_Problem details_
Wherever the string "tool" appears in the listing, copy that line.

_Data excerpt_
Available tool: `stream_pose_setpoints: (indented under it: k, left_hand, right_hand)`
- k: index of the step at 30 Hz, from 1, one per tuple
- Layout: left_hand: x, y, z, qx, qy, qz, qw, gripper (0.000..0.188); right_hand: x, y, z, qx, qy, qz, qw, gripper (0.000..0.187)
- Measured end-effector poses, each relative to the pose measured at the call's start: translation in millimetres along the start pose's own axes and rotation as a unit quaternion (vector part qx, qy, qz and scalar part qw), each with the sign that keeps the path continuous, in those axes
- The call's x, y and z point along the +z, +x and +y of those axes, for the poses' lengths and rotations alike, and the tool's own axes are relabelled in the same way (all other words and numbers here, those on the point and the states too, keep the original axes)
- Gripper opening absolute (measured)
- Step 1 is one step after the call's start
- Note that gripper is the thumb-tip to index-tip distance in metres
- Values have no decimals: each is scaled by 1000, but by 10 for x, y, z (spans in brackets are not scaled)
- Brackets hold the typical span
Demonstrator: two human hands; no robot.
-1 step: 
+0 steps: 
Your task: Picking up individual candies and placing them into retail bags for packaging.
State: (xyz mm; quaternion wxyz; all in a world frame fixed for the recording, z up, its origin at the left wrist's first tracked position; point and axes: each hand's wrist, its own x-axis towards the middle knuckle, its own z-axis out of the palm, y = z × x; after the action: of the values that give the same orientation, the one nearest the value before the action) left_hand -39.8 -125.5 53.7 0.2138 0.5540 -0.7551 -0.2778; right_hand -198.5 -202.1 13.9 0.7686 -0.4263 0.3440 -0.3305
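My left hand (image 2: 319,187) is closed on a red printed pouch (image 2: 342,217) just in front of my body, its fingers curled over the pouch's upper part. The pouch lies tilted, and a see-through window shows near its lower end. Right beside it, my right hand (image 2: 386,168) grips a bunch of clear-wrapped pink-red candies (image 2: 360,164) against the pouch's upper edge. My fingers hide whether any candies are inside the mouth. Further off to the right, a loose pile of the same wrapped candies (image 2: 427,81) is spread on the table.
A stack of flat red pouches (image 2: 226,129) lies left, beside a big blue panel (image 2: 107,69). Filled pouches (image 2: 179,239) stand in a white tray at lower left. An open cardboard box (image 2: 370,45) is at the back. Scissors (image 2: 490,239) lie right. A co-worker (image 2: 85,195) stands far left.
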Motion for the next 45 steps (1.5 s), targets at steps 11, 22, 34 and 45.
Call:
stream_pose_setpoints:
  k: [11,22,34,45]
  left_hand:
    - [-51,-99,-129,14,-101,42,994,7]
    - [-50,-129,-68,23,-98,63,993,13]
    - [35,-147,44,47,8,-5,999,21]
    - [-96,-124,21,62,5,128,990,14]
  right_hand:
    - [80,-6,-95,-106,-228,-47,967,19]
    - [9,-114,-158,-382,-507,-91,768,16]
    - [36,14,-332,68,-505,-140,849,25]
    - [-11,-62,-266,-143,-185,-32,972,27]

_Your solution_
Available tool: `stream_pose_setpoints: (indented under it: k, left_hand, right_hand)`
- The call's x, y and z point along the +z, +x and +y of those axes, for the poses' lengths and rotations alike, and the tool's own axes are relabelled in the same way (all other words and numbers here, those on the point and the states too, keep the original axes)

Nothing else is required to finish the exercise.